■ Task to complete:
Print out all of the data below, keeping it identical to the original.

■ Dataset extract:
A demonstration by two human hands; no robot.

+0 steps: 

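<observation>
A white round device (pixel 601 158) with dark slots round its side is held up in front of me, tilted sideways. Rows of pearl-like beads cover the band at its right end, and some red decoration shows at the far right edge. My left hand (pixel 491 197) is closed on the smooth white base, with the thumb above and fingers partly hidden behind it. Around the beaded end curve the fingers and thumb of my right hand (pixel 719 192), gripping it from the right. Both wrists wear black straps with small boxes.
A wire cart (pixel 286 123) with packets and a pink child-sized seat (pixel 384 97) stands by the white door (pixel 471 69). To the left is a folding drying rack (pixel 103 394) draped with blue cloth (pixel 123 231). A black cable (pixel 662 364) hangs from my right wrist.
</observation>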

■ Answer for this exercise:
A demonstration by two human hands; no robot.

+0 steps: 

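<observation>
A white round device (pixel 601 158) with dark slots round its side is held up in front of me, tilted sideways. Rows of pearl-like beads cover the band at its right end, and some red decoration shows at the far right edge. My left hand (pixel 491 197) is closed on the smooth white base, with the thumb above and fingers partly hidden behind it. Around the beaded end curve the fingers and thumb of my right hand (pixel 719 192), gripping it from the right. Both wrists wear black straps with small boxes.
A wire cart (pixel 286 123) with packets and a pink child-sized seat (pixel 384 97) stands by the white door (pixel 471 69). To the left is a folding drying rack (pixel 103 394) draped with blue cloth (pixel 123 231). A black cable (pixel 662 364) hangs from my right wrist.
</observation>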

The exercise requires nothing more than what has been given.